You could see Dave relaxing, thinking about all those British business interests he was serving, picturing a return to the big American table for BP, maybe a new bumper arms deal for BAE or a giant new research centre designed to pump out expensive and unreliable drugs for GlaxoSmithKline. Remember, he was telling his American audience, us Brits aren’t like those swarthy, volatile olive oil drinkers in Southern Europe; we’ve got our own currency and we’re doing just fine, so come on over and invest. He was already opening the email of congratulations he was going to get from Lords Coe and Sugar.
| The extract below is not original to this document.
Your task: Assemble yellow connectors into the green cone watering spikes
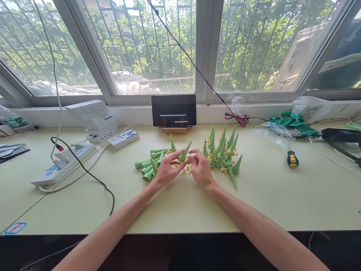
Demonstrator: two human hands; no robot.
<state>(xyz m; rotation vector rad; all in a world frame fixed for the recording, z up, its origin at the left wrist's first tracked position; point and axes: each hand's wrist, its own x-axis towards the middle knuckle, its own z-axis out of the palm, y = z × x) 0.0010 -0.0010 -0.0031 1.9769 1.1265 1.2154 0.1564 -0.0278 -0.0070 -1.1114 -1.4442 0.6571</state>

But then Letterman jutted out that famous jaw and switched his game on. He wasn’t going to listen to a lecture on the single European currency and he wasn’t going to ask about Andrew Mitchell. Why the fuck would he? Most of America barely knows who Cameron is, so it’s fair to say they haven’t all been furiously hash-tagging plebgate in Podunk, Idaho. He was gonna ask some silly questions about British history and it was gonna get tough for DC. And it’s here that the difference between Cameron and those grand Prime Ministers of the past became clear. Despite being posher than almost all of them, he hasn’t got the kind of across-the-board grasp that Churchill, Wilson, Attlee, Asquith and fuck it, even John Major had of the world outside of politics.
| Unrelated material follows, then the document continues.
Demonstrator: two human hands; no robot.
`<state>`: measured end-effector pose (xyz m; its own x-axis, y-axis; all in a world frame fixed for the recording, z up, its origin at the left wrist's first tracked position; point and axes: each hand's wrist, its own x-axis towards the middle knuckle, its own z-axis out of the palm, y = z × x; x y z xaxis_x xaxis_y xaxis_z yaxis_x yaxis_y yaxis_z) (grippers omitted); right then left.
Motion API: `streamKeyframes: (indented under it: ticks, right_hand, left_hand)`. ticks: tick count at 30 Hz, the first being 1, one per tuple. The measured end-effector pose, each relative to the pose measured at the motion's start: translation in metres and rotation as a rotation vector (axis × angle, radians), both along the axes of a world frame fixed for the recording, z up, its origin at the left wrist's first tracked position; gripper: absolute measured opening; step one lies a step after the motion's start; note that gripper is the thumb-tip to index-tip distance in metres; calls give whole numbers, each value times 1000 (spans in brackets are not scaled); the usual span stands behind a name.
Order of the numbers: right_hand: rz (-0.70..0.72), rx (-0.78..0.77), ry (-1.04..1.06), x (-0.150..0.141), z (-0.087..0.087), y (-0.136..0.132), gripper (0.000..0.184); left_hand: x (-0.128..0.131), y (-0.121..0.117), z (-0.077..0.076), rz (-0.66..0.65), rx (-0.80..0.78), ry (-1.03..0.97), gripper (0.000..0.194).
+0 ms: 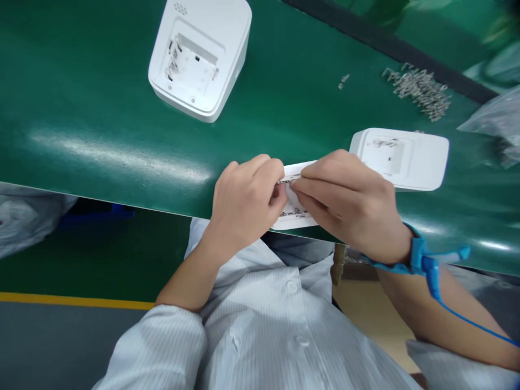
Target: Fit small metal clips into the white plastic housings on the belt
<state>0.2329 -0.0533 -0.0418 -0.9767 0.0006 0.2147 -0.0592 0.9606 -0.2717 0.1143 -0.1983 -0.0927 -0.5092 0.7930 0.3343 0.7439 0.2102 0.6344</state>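
Note:
A white plastic housing (296,219) lies at the table's front edge, partly covered by both hands. Its recess faces up, and small metal contacts show along the lower side. My left hand (252,192) is closed at the housing's left end, with a small metal contact (281,182) at its fingertips. From the other side, my right hand (345,200) reaches over the recess with fingers pressed together. Its fingertips are beside that contact; what they pinch is hidden. A blue wrist strap (416,254) with a cord circles the right wrist.
Another white housing (426,160) sits just right of my right hand. A third housing (225,27) stands at the upper left. A pile of small metal contacts (422,92) lies at the back right, with a few loose pieces (343,81) nearby. A clear plastic bag (498,119) is at the right edge.

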Motion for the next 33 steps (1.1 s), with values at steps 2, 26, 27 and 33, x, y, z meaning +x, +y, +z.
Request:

Of course he can say some carefully co-ordinated, PR-driven fluff about Wales and Ireland, of course he can make a carefully planned joke about the War of Independence, but Letterman asked him a couple of vaguely idiosyncratic questions about Rule Britannia and the Magna Carta and the PR-mask slipped. DC stumbled and tried to just smooth his way out of things in time-honoured talk show style. The audience found it charming, but I doubt immigrants having to answer the same questions to stay in the UK find it as amusing. I mean, come on, I’m not Julius Caesar, but if you’re the prime minister and you went to a school that teaches Latin from dawn till dusk, surely you have enough common sense to see that “carta” and “charter” are basically the same word?
“I’m being really ignorant”, said Letterman, as he asked his “dumb American questions”. 'No, really, I am,' honest Dave might have thought to himself, had he not been too busy adjusting his tie, quietly freaking out and trying as hard as possible to channel the affable charm of Hugh Grant doing the publicity rounds post-Divine Brown. “Boy, it’d be really good if you knew this," quipped Letterman. But old stuffed-condom head pulled through. He gave the liberals in the audience a real hard-on by playing the enlightened British dude, telling Letterman that obviously us Brits have gun control because we’re not savages, but that Americans should feel free to keep living up to that “frontier culture” of yore.
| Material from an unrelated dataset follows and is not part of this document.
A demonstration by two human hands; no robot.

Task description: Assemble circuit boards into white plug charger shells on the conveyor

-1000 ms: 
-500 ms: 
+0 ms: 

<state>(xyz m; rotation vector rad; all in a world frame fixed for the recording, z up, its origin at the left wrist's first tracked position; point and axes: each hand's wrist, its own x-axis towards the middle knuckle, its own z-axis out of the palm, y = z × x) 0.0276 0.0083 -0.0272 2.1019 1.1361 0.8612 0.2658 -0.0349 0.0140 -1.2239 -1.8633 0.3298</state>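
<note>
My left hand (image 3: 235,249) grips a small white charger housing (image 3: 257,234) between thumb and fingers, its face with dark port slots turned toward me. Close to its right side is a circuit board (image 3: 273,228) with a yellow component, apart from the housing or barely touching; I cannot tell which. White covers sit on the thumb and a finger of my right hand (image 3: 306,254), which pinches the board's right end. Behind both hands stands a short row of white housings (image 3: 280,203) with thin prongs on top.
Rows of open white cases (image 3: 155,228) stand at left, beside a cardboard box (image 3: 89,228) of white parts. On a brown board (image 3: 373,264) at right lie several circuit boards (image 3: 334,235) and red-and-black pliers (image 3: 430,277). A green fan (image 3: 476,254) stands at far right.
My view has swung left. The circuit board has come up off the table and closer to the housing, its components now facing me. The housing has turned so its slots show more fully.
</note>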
He chuckled wryly when talking about the funding of political parties, conveniently ignoring the scores of neglected UK funding reform proposals and the fact that his party would take money from absolutely anyone if it could. He’d found the classic Brit in the USA balance though: obsequious but also slightly detached in a wry, superior way. He’d played on the American desire to be looked up to and gently mocked.
Interviewed outside, one member of the studio audience said he’d liked Cameron and, as a result, would look him up on Wikipedia. And if that’s not success, I don’t know what is.